Demon Hunter is topping the win rate charts with a 56.2-percent general win rate right now. Some individual, refined decks are even reaching 70 percent. Those are insane numbers regardless of how you spin it, even if it’s only one day worth of data. As more people refine the deck, the win rate could increase even higher and we could see only Demon Hunters on ladder and in arenas in the near future.

The newly-released class has generated a heated debate on social media between players who adore the class that stomps everyone and those who want to play something other than Demon Hunter. While the meta is still in flux, Demon Hunter is here to stay.

Did Blizzard go too far?

Some pros say the class will be extremely strong in Standard but vulnerable in Wild where other classes have access to more class cards to deal with the Demon Hunter build.

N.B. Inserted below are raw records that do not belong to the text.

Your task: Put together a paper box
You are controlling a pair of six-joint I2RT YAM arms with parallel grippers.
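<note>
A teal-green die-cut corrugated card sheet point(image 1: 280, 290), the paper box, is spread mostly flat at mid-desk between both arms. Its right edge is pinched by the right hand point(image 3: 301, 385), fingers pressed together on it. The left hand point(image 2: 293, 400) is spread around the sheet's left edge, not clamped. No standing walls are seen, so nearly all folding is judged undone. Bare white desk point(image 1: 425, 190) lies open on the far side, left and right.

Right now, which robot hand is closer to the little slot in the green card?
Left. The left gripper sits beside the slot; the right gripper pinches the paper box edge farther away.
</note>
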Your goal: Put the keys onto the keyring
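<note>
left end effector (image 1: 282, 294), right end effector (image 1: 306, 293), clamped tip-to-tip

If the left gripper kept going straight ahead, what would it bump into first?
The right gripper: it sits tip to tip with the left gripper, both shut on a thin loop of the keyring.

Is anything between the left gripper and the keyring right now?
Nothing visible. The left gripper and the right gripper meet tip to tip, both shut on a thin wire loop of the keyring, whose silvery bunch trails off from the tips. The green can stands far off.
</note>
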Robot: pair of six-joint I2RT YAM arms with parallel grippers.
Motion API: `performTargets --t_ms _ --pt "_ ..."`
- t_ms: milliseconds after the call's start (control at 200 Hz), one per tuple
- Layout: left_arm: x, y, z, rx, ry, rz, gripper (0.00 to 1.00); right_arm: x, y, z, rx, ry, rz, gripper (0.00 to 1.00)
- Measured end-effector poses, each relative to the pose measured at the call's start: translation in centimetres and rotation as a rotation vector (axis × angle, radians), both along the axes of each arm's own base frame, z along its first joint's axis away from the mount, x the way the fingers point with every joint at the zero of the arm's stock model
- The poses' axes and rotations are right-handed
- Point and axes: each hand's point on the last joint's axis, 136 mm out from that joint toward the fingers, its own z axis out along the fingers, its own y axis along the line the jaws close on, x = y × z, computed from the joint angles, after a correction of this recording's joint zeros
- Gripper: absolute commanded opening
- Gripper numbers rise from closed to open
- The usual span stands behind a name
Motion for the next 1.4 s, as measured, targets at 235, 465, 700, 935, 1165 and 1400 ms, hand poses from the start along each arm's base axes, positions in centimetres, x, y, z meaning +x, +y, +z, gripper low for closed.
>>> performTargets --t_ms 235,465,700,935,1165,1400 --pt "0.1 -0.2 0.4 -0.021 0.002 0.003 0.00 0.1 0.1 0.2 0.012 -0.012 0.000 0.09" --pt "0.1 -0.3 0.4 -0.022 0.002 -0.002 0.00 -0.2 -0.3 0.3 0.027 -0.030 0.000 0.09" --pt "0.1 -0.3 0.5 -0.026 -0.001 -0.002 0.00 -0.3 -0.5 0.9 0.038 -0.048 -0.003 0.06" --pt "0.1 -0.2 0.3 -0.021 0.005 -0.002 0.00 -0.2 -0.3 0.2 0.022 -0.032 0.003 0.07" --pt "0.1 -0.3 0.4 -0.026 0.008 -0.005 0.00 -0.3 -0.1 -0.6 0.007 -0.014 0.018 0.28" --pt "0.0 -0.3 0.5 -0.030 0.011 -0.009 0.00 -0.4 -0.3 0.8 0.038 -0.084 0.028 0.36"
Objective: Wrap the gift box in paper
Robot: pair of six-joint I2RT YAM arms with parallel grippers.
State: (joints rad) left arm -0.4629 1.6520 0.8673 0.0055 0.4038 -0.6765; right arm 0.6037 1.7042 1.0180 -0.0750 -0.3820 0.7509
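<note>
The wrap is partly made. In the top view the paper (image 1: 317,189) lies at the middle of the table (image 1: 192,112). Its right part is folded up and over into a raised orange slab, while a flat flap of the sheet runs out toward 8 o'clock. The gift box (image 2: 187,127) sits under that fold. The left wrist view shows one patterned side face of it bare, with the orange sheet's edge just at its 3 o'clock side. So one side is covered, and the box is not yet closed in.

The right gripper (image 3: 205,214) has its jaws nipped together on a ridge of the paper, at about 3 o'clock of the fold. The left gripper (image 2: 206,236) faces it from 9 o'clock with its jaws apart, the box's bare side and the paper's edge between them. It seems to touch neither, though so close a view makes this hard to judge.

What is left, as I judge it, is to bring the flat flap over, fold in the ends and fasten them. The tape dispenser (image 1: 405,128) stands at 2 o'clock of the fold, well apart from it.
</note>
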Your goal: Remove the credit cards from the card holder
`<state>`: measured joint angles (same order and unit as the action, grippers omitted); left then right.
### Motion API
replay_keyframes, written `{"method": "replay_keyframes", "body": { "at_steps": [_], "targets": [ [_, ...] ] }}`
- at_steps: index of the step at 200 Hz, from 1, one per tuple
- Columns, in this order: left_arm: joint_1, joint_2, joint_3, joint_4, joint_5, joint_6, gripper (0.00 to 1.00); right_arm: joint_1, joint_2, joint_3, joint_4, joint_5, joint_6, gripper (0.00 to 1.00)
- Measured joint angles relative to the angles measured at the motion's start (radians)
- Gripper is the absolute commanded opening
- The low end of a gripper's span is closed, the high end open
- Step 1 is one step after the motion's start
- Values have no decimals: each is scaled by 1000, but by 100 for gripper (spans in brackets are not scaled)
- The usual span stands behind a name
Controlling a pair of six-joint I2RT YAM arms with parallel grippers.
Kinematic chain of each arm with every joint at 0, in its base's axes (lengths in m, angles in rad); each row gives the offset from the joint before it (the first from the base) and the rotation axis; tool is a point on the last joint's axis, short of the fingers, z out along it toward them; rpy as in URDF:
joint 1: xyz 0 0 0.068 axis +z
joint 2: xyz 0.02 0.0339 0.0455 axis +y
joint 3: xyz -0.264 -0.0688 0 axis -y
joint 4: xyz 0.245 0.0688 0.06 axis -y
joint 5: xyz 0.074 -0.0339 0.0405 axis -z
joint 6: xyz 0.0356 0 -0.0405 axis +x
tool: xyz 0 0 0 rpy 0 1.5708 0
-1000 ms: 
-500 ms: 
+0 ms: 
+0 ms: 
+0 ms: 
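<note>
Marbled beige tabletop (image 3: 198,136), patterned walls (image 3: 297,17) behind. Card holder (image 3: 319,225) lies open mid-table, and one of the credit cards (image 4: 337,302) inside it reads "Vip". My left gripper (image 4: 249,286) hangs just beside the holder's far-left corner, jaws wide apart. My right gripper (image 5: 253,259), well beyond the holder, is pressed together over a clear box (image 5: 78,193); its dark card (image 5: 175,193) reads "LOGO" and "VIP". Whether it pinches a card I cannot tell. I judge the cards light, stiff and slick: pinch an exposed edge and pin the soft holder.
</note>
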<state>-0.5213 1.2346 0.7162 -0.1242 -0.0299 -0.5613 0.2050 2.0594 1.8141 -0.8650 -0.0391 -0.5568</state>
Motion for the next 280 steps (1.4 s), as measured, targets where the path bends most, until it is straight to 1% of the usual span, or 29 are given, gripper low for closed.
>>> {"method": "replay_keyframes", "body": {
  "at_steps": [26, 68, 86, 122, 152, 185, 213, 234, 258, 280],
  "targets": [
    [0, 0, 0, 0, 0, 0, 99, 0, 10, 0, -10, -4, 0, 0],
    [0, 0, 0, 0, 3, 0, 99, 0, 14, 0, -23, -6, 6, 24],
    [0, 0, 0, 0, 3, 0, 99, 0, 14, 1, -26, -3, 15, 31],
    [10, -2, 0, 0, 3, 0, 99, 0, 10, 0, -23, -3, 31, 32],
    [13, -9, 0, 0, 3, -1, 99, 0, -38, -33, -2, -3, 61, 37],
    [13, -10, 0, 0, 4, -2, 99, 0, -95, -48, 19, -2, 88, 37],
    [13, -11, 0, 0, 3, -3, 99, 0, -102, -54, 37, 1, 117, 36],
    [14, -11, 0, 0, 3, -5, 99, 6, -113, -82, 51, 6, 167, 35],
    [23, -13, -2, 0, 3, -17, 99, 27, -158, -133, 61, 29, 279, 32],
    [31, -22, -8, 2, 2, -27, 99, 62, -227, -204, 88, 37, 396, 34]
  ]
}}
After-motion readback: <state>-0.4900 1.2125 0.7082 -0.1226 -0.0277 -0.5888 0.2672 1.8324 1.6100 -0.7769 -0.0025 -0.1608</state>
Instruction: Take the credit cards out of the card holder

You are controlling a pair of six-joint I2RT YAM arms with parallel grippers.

But even that hasn’t stopped them from stomping the Wild ladder.

Demon Hunter has access to a new class-specific mechanic, Outcast. It allows the class to have extra effects if the card is the leftmost or rightmost card in hand. This mechanic on certain cards makes it extremely overpowered and, as such, players are demanding a nerf before it gets out of control.

A card that’s particularly painful to deal with is Skull of Gul’dan. The card costs six mana and draws you three cards, already making it extremely valuable. But what makes it broken is the Outcast effect. If it’s cast in the leftmost or rightmost spot, it will reduce the cost of those cards by three mana. That’s a nine-mana reduction combined, which is insane.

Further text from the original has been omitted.